### Task item:
Beginning with the first line, copy out each line of the material until the line containing "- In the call" has been copied as well.

### Supplied data:
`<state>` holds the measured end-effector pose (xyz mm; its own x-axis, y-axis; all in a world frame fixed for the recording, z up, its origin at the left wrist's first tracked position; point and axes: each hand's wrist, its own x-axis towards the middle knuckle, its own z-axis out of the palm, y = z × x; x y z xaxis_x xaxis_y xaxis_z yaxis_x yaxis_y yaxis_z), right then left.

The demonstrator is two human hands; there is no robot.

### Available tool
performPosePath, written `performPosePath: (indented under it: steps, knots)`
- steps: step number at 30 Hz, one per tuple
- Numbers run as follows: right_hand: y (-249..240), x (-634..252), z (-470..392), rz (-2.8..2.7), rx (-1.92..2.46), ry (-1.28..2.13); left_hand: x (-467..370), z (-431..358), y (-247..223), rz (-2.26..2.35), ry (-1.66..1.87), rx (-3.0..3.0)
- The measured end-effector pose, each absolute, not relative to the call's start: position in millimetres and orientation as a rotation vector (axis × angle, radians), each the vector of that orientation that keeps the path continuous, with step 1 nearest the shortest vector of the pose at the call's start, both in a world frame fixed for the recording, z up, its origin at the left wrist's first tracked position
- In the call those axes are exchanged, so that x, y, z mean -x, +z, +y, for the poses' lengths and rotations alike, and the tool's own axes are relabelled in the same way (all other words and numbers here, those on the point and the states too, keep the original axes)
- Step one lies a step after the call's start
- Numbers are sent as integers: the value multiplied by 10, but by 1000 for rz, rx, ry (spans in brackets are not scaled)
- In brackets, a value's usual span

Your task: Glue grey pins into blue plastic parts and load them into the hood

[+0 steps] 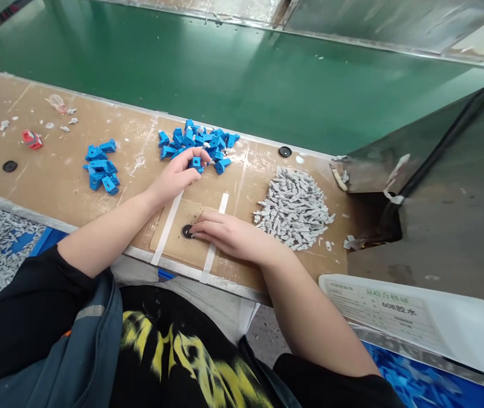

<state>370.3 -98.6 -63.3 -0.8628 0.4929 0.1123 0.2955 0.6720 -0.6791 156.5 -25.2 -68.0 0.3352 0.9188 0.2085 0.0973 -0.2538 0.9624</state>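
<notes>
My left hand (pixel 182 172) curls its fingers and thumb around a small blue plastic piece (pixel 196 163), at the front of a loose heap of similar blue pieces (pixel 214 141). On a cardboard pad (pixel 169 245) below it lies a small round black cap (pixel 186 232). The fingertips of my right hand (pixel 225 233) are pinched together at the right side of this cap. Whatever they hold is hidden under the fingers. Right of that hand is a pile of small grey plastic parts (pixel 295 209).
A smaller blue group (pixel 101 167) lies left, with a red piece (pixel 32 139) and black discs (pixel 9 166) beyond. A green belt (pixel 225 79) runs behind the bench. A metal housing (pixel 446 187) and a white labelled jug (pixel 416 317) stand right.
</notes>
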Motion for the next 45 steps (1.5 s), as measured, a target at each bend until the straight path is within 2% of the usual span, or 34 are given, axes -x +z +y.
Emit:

### Response:
`<state>` holds the measured end-effector pose (xyz mm; its own x-axis, y-axis; all in a world frame fixed for the recording, z up, its origin at the left wrist's first tracked position; point and axes: each hand's wrist, its own x-axis towards the middle knuckle, its own z-axis out of the palm, y = z × x; x y z xaxis_x xaxis_y xaxis_z yaxis_x yaxis_y yaxis_z), right then left.

The demonstrator is two human hands; there is no robot.

### Available tool
performPosePath, written `performPosePath: (indented under it: steps, knots)`
- steps: step number at 30 Hz, one per tuple
- Numbers run as follows: right_hand: y (-249..240), x (-634..252), z (-470..392), rz (-2.8..2.7), rx (-1.92..2.46), ry (-1.28..2.13); left_hand: x (-467..370), z (-431..358), y (-247..223), rz (-2.26..2.35), ry (-1.66..1.87), rx (-3.0..3.0)
- The measured end-effector pose, each absolute, not relative to the call's start: position in millimetres and orientation as a rotation vector (axis × angle, radians), each the vector of that orientation that keeps the path continuous, with step 1 nearest the shortest vector of the pose at the call's start, both in a world frame fixed for the recording, z up, its origin at the left wrist's first tracked position
- In the call those axes are exchanged, so that x, y, z mean -x, +z, +y, for the poses' lengths and rotations alike, and the tool's own axes are relabelled in the same way (all other words and numbers here, those on the point and the states too, keep the original axes)

For this exercise, nothing more is required.